The two virus strains were documented and thorough research funded by the United States Army Medical Research Institute of Infectious Disease.

A book by Richard Preston was published in 1994. It features the cave’s development in relation to the Marburg virus.

It is alleged that the inhalation of powdered guano of the fruit bats may have caused the Marburg Virus Disease.

Chyulu Caves in Taita Taveta

Africa’s longest and deepest lava tube is found in Chyulu Hills National Park at the border of the Nyiri Desert.

Inside this tube, there are:

  • The Leviathan Cave
  • Grotte de Leviathan Cave and
  • Kisula Cave

Chyulu caves are ranked the longest caves in Kenya. It was discovered in 1975 and currently ranks 11th among long lava tubes in the world.

The cave has two main partitions. Upper Leviathan is 408 meters deep and 9152 meters long.

Lower Leviathan is 70 meters deep and 2071 meters long. The lava tube that forms the cave is 11.5 kilometers long.

The area is still a potential volcanic site as seen from the seismic volcanic movements.

Tourists can enjoy the diverse colors on the cave walls and features on the cave roofs and bats can be found in the darker parts of the cave as well.

Mau-Mau Cave

The Mau Mau cave is a history-rich spot in Nanyuki and is located in Mount Kenya National Park, 199 kilometers North East of Kenya’s capital city, Nairobi.

It was found by the Mau Mau freedom fighters in 1953 and used as a hideout during the war against the British colonial government.

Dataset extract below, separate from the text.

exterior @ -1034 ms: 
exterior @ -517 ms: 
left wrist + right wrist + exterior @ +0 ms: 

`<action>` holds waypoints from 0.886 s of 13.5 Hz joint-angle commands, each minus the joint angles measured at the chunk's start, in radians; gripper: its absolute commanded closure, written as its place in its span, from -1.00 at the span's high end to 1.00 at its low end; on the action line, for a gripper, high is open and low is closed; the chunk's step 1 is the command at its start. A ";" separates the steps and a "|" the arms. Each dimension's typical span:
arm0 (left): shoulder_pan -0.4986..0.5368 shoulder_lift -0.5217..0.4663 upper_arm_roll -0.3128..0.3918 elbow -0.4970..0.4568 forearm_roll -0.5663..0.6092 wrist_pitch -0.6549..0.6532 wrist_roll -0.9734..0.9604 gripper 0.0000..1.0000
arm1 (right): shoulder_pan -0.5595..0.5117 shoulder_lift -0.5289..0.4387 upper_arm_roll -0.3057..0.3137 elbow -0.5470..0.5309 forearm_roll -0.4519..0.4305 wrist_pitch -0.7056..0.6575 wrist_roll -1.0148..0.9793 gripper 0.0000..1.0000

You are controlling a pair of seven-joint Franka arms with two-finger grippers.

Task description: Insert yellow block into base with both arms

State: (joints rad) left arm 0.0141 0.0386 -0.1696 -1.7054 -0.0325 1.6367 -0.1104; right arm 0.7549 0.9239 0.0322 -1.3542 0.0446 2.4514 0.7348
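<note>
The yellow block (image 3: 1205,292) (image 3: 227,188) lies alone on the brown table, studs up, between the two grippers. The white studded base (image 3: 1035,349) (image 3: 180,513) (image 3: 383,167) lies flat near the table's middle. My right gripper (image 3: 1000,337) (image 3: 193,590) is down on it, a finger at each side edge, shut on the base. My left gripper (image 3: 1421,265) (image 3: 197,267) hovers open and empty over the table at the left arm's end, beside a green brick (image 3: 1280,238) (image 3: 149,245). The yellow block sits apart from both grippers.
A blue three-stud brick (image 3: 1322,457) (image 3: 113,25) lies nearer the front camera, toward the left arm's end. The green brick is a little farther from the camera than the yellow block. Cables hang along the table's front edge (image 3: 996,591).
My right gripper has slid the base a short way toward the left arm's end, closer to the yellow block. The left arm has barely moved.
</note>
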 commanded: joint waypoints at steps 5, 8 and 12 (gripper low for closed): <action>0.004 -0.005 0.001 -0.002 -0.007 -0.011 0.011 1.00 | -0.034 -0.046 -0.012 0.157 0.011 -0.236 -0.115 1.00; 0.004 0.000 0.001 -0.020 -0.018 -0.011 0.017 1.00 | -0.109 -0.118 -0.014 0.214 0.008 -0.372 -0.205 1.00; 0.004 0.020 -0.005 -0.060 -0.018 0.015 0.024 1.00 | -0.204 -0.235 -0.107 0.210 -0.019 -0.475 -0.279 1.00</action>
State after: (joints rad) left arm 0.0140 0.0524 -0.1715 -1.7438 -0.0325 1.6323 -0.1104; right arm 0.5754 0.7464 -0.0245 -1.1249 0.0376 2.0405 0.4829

The war dubbed the Mau Mau uprising began in 1952 after the State of Emergency was declared and ended in 1960.

In the end, the horrific war that resulted from a bombing of the cave by the British soldiers led to the death of 200 Mau Mau freedom fighters.

Njoro River Cave

The Njoro river cave is found in the Mau escarpment and some excavation works by the Leakey’s began in 1938.

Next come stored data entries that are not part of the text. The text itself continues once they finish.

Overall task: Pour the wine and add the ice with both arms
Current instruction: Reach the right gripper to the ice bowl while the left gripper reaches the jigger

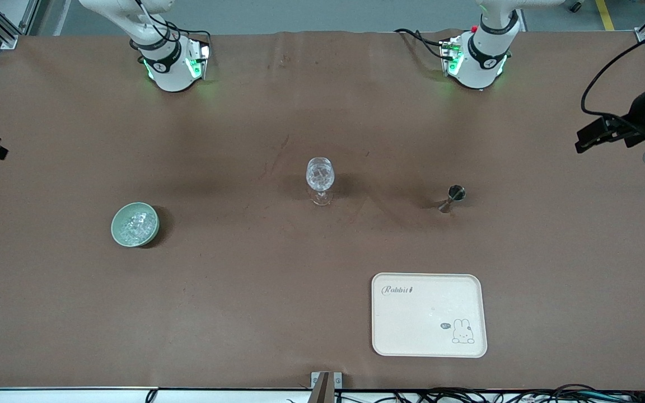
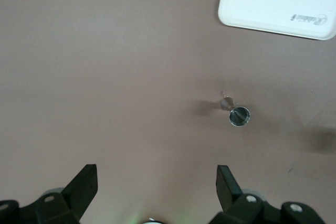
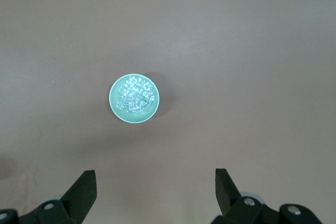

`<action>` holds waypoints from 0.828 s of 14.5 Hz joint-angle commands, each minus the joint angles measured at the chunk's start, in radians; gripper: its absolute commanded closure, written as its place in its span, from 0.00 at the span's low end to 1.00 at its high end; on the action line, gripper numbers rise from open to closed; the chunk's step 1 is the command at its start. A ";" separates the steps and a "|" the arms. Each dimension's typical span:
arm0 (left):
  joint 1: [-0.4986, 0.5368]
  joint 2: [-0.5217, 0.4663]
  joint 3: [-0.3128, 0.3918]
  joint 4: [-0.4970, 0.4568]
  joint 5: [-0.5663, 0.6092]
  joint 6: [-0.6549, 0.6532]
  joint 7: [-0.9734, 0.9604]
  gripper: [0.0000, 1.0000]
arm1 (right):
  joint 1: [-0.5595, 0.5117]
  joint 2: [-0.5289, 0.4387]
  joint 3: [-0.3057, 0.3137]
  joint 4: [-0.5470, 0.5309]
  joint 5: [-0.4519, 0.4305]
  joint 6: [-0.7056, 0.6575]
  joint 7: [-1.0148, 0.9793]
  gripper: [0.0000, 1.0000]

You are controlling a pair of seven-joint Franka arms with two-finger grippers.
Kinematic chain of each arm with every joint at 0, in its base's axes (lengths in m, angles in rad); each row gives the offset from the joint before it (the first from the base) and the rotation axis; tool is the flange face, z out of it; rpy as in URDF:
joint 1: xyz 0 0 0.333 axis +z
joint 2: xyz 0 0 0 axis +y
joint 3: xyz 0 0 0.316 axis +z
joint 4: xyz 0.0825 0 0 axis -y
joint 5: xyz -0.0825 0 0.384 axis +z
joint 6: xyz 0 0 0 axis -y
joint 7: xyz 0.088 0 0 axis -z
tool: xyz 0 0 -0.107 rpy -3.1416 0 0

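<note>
A clear wine glass (image 1: pixel 320 178) stands upright mid-table. A green bowl (image 1: pixel 116 228) holds several ice chunks (image 1: pixel 135 224) toward the right arm's end. A small metal jigger (image 1: pixel 453 196) stands toward the left arm's end. My left gripper (image 2: pixel 156 174) is open and empty, high over the table; its view shows the jigger (image 2: pixel 239 115) below. My right gripper (image 3: pixel 154 177) is open and empty, high over the table; its view shows the bowl (image 3: pixel 113 99) and the ice (image 3: pixel 135 96) below. Neither gripper shows in the front view, only the arm bases (image 1: pixel 168 67) (image 1: pixel 476 61).
A cream tray (image 1: pixel 429 314) with a rabbit print lies nearer to the front camera than the jigger; it also shows in the left wrist view (image 2: pixel 278 3). A black-and-white device (image 1: pixel 630 126) hangs over the table edge at the left arm's end. Brown cloth covers the table.
</note>
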 commanded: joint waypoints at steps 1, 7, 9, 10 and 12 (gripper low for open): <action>0.053 0.062 -0.003 0.000 -0.080 -0.027 -0.133 0.00 | 0.001 -0.002 0.004 -0.129 0.000 0.103 -0.057 0.00; 0.160 0.232 -0.003 -0.003 -0.323 -0.002 -0.394 0.00 | 0.038 0.023 0.007 -0.363 0.021 0.361 -0.105 0.00; 0.205 0.310 -0.003 -0.003 -0.420 0.011 -0.418 0.00 | 0.038 0.043 0.014 -0.406 0.021 0.425 -0.105 0.00; 0.221 0.347 -0.003 -0.004 -0.466 0.021 -0.438 0.00 | 0.038 0.050 0.024 -0.439 0.021 0.480 -0.106 0.00; 0.231 0.421 -0.003 -0.006 -0.537 0.038 -0.474 0.01 | 0.036 0.067 0.041 -0.506 0.021 0.600 -0.106 0.00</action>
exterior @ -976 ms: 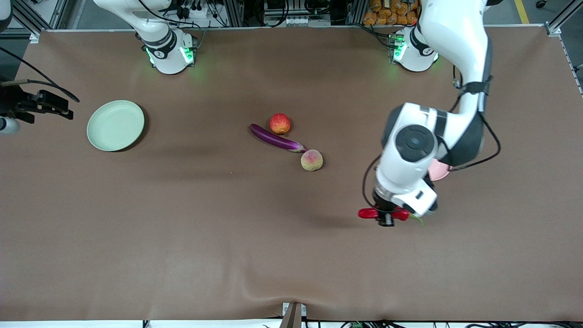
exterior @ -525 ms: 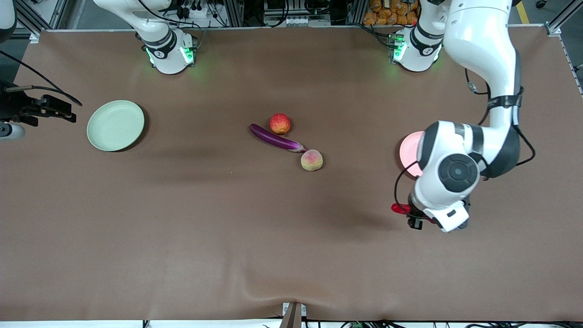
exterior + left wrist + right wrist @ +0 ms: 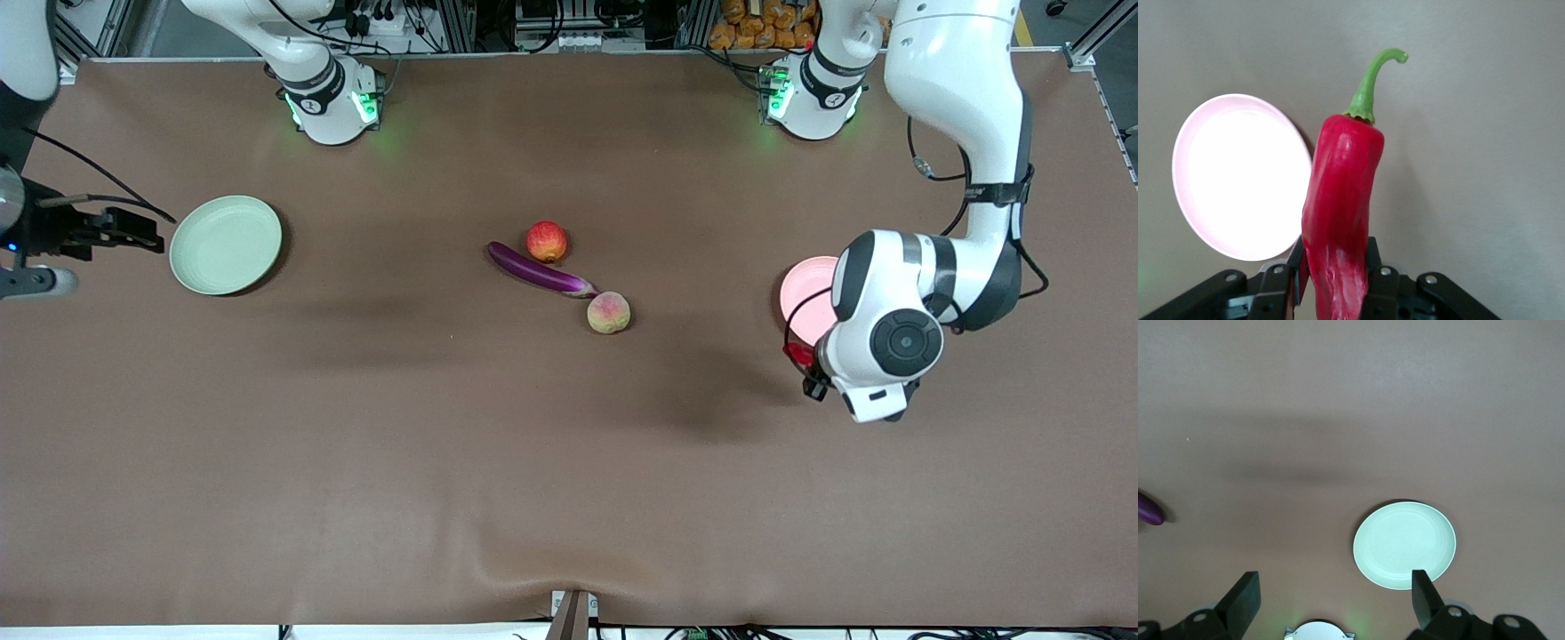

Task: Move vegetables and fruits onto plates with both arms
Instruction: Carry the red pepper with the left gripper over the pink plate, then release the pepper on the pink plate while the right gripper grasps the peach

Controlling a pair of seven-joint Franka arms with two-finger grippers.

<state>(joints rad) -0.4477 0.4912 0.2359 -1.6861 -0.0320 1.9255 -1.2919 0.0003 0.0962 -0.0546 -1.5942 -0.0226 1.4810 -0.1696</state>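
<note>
The red chili pepper (image 3: 1341,213) hangs clamped in the left gripper (image 3: 1335,267), over the brown table (image 3: 444,444) just beside the pink plate (image 3: 805,289) near the left arm's edge. This looks like the carry step; next, centre it over the plate and let go. The right gripper (image 3: 1331,593), fingers spread and empty, waits by the green plate (image 3: 226,244). Apple (image 3: 546,241), eggplant (image 3: 538,269) and peach (image 3: 608,312) lie mid-table.

Mid-bench: apple (image 3: 546,241), eggplant (image 3: 540,269), peach (image 3: 609,313) clustered. Green plate (image 3: 226,244) toward right arm's end; pink plate (image 3: 805,289) toward left arm's end.
</note>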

As a significant excavation site, the cave yielded numerous ancient artifacts such as beads, pottery, and tools.

Mary and Louis Leakey found that the cave was used as a cremation site for some pastoralists.

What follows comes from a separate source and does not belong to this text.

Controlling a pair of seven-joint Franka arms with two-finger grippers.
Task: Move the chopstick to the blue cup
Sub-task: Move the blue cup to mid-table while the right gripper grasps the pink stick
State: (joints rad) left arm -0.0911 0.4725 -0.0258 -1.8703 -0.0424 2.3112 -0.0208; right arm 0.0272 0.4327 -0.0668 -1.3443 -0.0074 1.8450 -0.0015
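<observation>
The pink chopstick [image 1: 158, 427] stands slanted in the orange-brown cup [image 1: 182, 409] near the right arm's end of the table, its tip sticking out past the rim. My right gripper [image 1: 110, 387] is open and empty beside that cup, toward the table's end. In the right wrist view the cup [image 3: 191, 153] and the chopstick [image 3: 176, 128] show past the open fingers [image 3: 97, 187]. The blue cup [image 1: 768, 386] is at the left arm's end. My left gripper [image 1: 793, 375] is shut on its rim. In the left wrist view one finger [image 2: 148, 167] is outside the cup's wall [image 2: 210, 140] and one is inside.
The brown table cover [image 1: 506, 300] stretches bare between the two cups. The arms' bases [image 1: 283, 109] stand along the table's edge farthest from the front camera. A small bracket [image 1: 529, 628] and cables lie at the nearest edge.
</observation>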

In 1950, the cave was used as a pioneer site for radiocarbon dating in Eastern Africa.

Paradise Lost Caves

Paradise lost caves system was discovered by Joseph Mbai in 1996 in Misarara, Kiambu County.

The cave is a historical tourist attraction as it bears obsidian artifacts from an ancient civilization.

Suswa Caves

The Suswa Caves are found at Mount Suswa in Narok County and you will cover 120 kilometers if you are driving from Nairobi.

In addition, these caves are beautifully decorated with Maasai art and tourists can also enjoy viewing the famous ‘Baboon Parliament’ and a family of bats.

Oloolua Caves

Oloolua caves are found in the Oloolua Forest Reserve. The reserve is a center for the Institute of Primate Research.

And, the caves are accessible after a nature trail, 5 kilometers long.

The darkness in the caves provided a sense of security for the Mau Mau freedom fighters who utilized them as a hideout during the war against the British colonial government.